Hot particles, or “internal particle emitters” as they are sometimes called, also carry unique epidemiological risks as compared to a chest X-ray by contrast. The dangers from radiation are calculated by the dose a subject receives, but the manner in which that dose is received can also play a critical factor in the amount of damage to a person’s health.

“Comparing external radiation to hot particles inside the body is an inappropriate analogy,” Gundersen told EnviroNews in an email. “Hot particles deliver a lot of energy to a very localized group of cells that surround them and can therefore cause significant localized cell damage. External radiation is diffuse. For example, the weight from a stiletto high heal shoe is the same as the weight while wearing loafers, but the high heal is damaging because its force is localized.”

Kaltofen elaborated with an analogy of his own in a followup email with EnviroNews saying:

Dose is the amount of energy in joules absorbed by tissue. Imagine Fred with a one joule gamma dose to the whole body from living in a dentist’s office over a lifetime, versus Rhonda with exactly the same dose as alpha absorbed by the lung from a hot particle. Standard health physics theory says that Fred will almost certainly be fine, but Rhonda has about a 10 percent chance of dying from lung cancer — even though the doses are the same.

External radiation and internal hot particles both follow exactly the same health physics rules, even though they cause different kinds of biological damage. Our data simply shows that you can’t understand radiation risk without measuring both.

Some isotopes, like plutonium, only pose danger to an organism inside the body. As an alpha emitter, plutonium’s rays are blocked by the skin and not strong enough to penetrate deep into bodily tissue. However, when inhaled or ingested, plutonium’s ionizing alpha rays twist and shred cells, making it one of the most carcinogenic and mutagenic substances on the planet.

“Measuring radioactive dust exposures can be like sitting by a fireplace,” Dr. Kaltofen explained in a press release. “Near the fire you get a little warm, but once in a while the fire throws off a spark that can actually burn you.”

“We weren’t trying to see just somebody’s theoretical average result,” Kaltofen continued in the press release. “We looked at how people actually encounter radioactive dust in their real lives. [By] combining microanalytical methods with traditional health physics models… we found that some people were breathing or ingesting enough radioactive dust to have a real increase in their risk of suffering a future health problem.
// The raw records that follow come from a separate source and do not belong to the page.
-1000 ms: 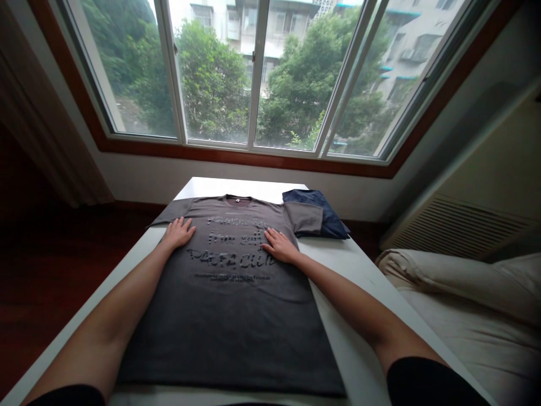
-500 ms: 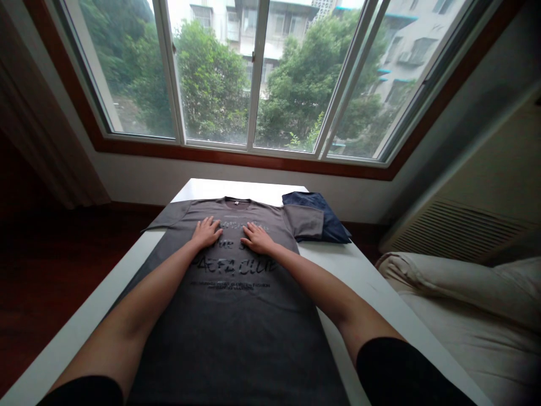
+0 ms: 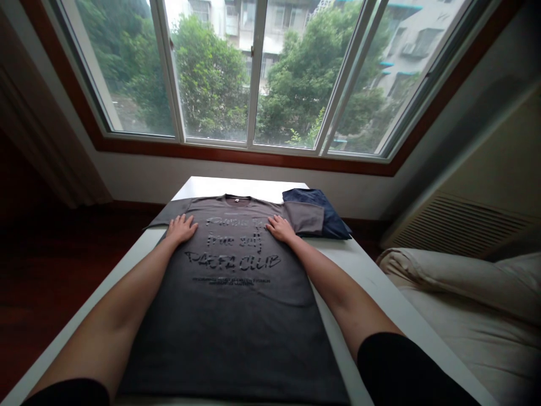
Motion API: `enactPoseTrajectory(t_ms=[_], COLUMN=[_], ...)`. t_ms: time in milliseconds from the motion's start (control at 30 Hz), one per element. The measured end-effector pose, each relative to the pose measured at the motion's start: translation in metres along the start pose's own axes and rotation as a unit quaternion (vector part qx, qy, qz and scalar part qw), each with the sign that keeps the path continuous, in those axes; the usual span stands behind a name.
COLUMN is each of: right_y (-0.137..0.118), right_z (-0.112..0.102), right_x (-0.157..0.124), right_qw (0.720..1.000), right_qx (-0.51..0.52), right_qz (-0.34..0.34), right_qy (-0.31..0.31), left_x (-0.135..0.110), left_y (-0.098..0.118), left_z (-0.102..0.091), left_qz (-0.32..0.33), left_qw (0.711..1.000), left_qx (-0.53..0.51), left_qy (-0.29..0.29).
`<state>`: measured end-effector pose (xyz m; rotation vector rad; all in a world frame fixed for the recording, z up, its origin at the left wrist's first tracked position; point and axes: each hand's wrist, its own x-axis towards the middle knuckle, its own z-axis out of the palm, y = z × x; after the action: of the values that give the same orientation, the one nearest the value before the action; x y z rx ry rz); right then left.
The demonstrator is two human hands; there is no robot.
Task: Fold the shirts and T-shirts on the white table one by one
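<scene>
Clasping nothing, fingers apart, left hand [image 3: 182, 228] and right hand [image 3: 280, 228] rest at eleven and one o'clock on the shirt [image 3: 236, 338], spread over the table [image 3: 347, 256], having parted from mid-chest, leaving its print [image 3: 230, 262] uncovered, apparently smoothed.

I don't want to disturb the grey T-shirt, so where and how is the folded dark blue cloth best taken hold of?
Probably by the right edge of the folded dark blue cloth, coming from the right, fingers beneath and thumb on top. That side seems to reach slightly past the white table's edge, while the grey T-shirt's sleeve lies over its near left part.
</scene>
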<state>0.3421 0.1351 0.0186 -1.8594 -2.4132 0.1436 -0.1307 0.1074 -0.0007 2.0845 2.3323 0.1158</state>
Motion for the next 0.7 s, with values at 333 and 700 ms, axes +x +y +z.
enactPoseTrajectory(t_ms=[333, 700], right_y=[-0.103, -0.024], right_z=[0.010, -0.002], right_x=[-0.083, -0.120], right_qw=[0.973, 0.988], right_qx=[0.021, 0.018], right_qz=[-0.231, -0.151], right_qy=[0.014, -0.001], left_x=[-0.098, -0.135], left_y=[0.106, 0.027], left_z=[-0.012, -0.017], left_qz=[0.242, 0.153], left_qw=[0.970, 0.988], left_qx=[-0.035, -0.019], left_qy=[0.003, -0.026])
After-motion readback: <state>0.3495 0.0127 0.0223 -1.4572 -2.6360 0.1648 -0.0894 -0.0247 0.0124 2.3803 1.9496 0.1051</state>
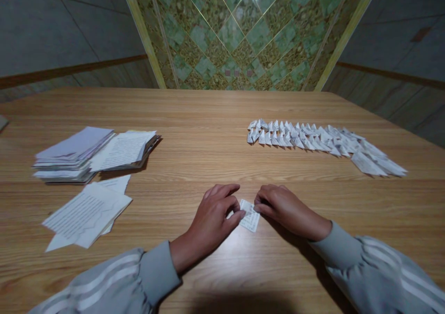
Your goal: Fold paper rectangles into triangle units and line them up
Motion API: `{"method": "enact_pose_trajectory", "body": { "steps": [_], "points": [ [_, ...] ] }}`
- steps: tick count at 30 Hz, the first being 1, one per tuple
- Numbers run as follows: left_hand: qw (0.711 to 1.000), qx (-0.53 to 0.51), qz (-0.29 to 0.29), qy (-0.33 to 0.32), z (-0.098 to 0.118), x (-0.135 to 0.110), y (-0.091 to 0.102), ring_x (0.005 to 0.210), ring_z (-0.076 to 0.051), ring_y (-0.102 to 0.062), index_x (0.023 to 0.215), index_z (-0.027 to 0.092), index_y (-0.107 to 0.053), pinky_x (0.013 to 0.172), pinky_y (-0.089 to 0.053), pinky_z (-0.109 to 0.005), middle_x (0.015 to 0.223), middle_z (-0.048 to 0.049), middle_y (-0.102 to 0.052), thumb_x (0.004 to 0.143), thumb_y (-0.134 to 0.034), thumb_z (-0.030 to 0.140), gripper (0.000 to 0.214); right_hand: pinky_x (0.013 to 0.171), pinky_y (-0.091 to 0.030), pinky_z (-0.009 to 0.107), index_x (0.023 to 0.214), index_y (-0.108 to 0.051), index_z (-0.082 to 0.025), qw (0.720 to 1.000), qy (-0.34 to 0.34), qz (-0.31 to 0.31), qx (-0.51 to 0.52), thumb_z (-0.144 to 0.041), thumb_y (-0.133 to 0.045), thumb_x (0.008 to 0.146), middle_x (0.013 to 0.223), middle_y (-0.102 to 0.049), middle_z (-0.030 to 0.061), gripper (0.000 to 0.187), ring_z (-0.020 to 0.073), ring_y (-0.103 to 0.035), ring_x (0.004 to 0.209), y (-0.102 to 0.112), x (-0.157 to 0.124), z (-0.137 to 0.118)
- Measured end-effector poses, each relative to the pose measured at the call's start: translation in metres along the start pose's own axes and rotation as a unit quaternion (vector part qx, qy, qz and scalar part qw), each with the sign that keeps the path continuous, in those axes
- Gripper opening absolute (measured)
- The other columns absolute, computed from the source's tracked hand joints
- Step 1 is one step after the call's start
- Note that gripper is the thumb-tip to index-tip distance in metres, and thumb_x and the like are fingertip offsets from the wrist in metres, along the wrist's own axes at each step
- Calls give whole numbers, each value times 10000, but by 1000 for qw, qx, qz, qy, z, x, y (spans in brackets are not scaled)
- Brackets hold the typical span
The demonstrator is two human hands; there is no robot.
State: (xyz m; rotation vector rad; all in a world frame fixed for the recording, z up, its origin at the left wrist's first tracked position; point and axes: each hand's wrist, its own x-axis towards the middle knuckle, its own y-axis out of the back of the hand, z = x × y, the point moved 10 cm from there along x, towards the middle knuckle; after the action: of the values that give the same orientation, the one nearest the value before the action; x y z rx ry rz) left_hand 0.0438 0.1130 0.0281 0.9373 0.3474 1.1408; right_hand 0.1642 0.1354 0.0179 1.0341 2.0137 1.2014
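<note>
One slip (251,223): small, printed, partly folded by the look of it, on the surface (194,119) near the middle, between the two hands; its folding seems under way and unfinished.
Left hand (217,212): bent at the slip's left side, thumb tip on the paper, forefinger curled close by; whether its grip is pinched tight, I cannot tell.
Right hand (287,210): thumb and forefinger brought together at the slip's right corner, the grip seemingly closed on its edge.
Folded pieces (306,142): two long rows, far and right of the slip, many with tips standing up; these look done, too crowded to count.
Flatter pieces (368,163): overlapping at the rows' right end; how finished, unclear.
Loose sheets (85,212): left, flat, printed, overlapping; apparently unworked.
Stacks (74,145): two, side by side, beyond the loose sheets; flat paper too, so plenty seems left.
</note>
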Motion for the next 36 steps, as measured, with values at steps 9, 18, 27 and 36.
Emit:
{"method": "enact_pose_trajectory", "body": {
  "steps": [9,18,27,36],
  "points": [
    [1000,-8,20,1,0,1,2,1141,-271,-540,723,203,-589,948,-427,-443,1198,-65,-631,830,-658,172,131,670,-345,268,817,-669,-177,999,-44,19,5,-307,-657,908,833,-707,35,159,173,-609,757,2,-1,5],
    [1000,-11,22,8,-3,0,1,1121,-268,-522,770,213,-546,931,-420,-430,1151,-65,-603,811,-665,153,139,669,-329,291,799,-682,-185,997,-67,26,-40,-345,-666,901,817,-731,38,191,198,-639,759,1,0,6],
    [1000,-4,-3,-16,0,0,-2,1181,-252,-497,908,253,-621,980,-384,-427,1240,-38,-572,878,-624,148,109,663,-335,280,800,-660,-185,998,-46,45,-20,-316,-617,933,799,-710,31,191,185,-625,744,2,0,10],
    [1000,4,-5,-28,0,-1,-3,1126,-258,-530,1142,240,-629,987,-411,-430,1173,-61,-619,908,-602,189,240,693,-359,281,849,-649,-194,994,-20,79,71,-278,-690,863,819,-644,14,95,185,-573,792,4,-7,8]
  ]
}}
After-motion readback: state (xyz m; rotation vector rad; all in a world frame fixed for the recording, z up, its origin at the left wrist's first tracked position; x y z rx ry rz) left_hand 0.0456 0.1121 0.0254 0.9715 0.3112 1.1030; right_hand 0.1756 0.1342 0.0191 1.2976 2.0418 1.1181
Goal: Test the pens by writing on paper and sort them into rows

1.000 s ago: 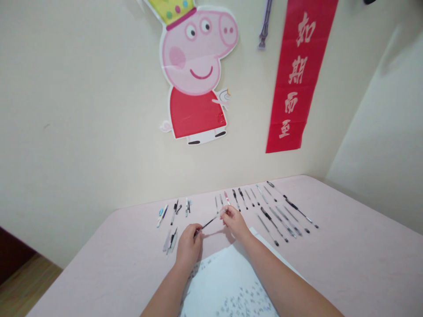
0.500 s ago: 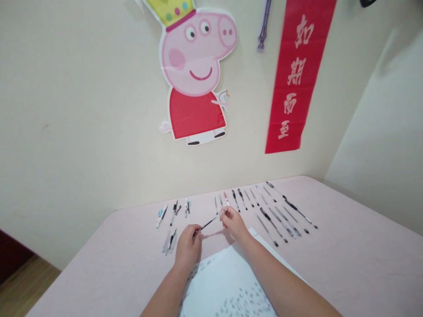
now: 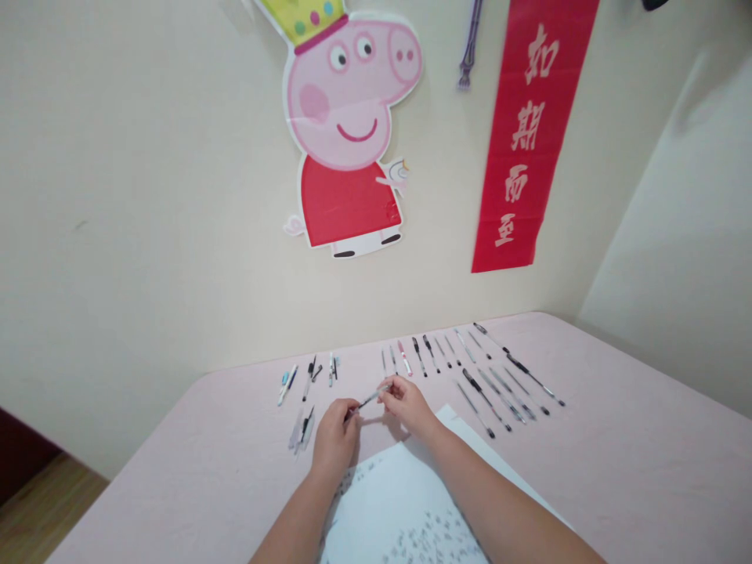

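A slim pen [image 3: 369, 400] with a dark core and a clear tube stretches between my two hands, above the table. My left hand [image 3: 337, 435] is closed around its lower left end, fingertips pinching it. Thumb and fingers of my right hand [image 3: 406, 401] pinch the clear tube at the upper right end. Fingers cover both ends of the pen. Below my forearms lie white paper sheets [image 3: 405, 493] with dark handwriting.
Several pens [image 3: 499, 392] lie in slanted rows on the pink-covered table [image 3: 634, 462] at right. Pen parts and caps [image 3: 305, 427] sit in small groups at left. A pink pen [image 3: 405, 358] rests beyond my right hand. The wall [image 3: 176, 235] borders the table's back.
My right hand has moved left and slightly down toward my left hand, taking the clear tube along. Less of the dark core shows between the hands. My left hand has stayed nearly still.
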`<state>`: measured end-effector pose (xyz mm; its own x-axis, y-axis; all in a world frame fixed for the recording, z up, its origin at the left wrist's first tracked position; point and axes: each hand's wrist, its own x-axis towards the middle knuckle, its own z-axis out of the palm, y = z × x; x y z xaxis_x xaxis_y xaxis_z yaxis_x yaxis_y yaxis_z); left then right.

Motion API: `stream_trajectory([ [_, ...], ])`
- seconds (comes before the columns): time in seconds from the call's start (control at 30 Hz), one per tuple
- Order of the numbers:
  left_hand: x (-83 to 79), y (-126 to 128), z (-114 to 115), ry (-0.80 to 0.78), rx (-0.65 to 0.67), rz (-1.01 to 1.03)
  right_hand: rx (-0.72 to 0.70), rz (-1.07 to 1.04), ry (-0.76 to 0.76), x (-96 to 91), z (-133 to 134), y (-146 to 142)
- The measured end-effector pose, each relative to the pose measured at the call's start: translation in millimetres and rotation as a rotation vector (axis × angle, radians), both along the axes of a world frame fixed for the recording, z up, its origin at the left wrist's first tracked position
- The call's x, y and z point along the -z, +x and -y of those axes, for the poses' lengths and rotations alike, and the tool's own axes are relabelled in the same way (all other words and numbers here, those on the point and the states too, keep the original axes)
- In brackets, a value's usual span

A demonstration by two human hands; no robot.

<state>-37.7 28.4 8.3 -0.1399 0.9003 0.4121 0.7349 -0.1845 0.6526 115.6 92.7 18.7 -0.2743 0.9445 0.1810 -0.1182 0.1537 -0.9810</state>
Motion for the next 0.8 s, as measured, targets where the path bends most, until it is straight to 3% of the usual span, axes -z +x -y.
stream_trajectory([
  [0.47, -2.9, -0.5, 0.7, 0.005, 0.004, -0.003, -0.018, 0.022, -0.015, 0.2, 1.5, 1.1],
  [0.8, -1.7, -0.6, 0.4, 0.007, -0.029, 0.006, -0.073, -0.120, -0.145, 0.6, -2.1, 7.0],
])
This was especially true of children and younger people, who inhale or ingest proportionately more dust than adults.”

“Individuals in the contaminated zone, and potentially well outside of the mapped contaminated zone, may receive a dose that is higher than the mean dose calculated from average environmental data, due to inhalation or ingestion of radioactively-hot dust and soil particles,” the study says in summation. “Accurate radiation risk assessments therefore require data for hot particle exposure as well as for exposure to more uniform environmental radioactivity levels.”